According to a source from North Hamkyung Province, the monthly wage of people working at Musan Iron Mine, Kim Chaek Iron and Steel Complex and Sungjin Steel Mill rose from an average of just 3000-4000 won up to 300,000 won in September and October. In an attempt to forestall the inflation that such a step would otherwise guarantee, 200,000 won of the payment is issued in goods, with just 100,000 won provided in cash.

The source explained to Daily NK on the 5th, “In September the order was handed down in the name of the State Economic Development Commission to Musan, Kim Chaek and Sungjin; it was about guaranteeing independence in terms of production and the authority to set salary levels. At the time most workers did not believe that they were going to be given a wage of 300,000 won, and are really surprised now that they are actually getting it.”

The source went on to assert that the same instructions have been handed down to all provinces, not only North Hamkyung. “Relatively more competitive” industrial enterprises in each province have been selected, he said, and are resetting wages at a higher level.

Explaining the system of payments in kind, the source said, “Because they are concerned about the danger of inflation being created by the wage rises, they give 200,000 won of it in rice, vegetables, side dishes, other necessities, and electronics.
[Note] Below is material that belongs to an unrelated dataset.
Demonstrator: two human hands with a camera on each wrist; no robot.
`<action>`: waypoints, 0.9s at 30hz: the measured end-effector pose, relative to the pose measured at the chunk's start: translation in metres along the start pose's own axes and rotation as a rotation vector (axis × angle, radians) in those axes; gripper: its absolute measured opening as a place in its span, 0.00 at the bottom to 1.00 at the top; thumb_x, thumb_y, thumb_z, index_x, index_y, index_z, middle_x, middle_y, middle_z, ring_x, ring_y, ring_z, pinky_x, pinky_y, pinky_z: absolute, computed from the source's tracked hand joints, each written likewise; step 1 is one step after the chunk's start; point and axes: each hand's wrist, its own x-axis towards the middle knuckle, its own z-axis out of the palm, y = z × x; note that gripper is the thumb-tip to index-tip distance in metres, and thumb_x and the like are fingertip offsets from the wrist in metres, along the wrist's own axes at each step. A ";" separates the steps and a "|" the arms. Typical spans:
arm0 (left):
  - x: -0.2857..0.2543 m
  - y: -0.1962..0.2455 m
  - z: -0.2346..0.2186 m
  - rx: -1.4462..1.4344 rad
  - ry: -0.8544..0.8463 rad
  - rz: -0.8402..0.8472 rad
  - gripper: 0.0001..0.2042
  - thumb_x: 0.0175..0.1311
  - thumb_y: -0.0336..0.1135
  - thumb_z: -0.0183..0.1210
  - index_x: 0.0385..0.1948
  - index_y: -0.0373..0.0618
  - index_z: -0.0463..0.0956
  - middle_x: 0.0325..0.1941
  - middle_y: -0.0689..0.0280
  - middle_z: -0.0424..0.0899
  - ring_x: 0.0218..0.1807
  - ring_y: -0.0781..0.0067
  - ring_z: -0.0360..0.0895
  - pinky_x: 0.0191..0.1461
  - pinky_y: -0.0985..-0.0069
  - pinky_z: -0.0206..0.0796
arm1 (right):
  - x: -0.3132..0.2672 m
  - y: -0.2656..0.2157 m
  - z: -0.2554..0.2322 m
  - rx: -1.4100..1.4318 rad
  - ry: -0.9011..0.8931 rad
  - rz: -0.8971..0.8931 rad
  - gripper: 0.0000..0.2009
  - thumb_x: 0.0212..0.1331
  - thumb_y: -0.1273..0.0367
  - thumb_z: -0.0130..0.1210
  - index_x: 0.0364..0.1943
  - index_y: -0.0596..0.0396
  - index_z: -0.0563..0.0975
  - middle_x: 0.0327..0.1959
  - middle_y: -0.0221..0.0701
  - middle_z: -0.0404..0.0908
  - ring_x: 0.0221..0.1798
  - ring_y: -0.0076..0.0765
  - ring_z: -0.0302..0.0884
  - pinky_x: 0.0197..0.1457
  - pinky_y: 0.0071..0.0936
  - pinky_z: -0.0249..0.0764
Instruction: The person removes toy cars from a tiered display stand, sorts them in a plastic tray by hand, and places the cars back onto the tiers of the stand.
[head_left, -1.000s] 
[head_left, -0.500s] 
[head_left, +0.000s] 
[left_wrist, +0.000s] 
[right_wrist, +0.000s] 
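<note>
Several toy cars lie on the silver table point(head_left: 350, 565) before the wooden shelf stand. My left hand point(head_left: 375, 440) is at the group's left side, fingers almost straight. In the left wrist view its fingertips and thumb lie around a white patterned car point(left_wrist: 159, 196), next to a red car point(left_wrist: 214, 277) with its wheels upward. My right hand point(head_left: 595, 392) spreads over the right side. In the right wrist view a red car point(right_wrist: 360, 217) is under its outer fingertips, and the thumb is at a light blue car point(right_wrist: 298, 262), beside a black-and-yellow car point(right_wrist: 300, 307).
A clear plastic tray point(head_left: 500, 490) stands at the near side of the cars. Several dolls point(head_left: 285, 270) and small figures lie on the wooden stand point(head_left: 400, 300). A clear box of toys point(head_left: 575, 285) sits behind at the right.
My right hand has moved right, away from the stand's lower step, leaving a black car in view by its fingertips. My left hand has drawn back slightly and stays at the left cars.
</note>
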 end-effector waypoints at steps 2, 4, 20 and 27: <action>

Only the remaining 100,000 won is given in cash.” Workers have been told “not to make purchases in public markets since the state is now providing for your daily needs,” although the instruction is not likely to be adhered to.

Predictably, the source revealed that the move has attracted attention from surrounding enterprises. “Workers who had been ‘off sick’ are coming back,” he said, “and workers from other enterprises have been descending on us after hearing that we are getting a lot of wages and other stuff.”

The move appears designed to increase the competitiveness of major industrial enterprises in North Korea, and to improve the attractiveness of joint ventures to companies in China.

At the time of writing, the dramatic wage increase has not generated rice price inflation in public markets in the North Hamkyung Province region. For example, the price of rice in Musan is currently stable at around 5,800 won/kg.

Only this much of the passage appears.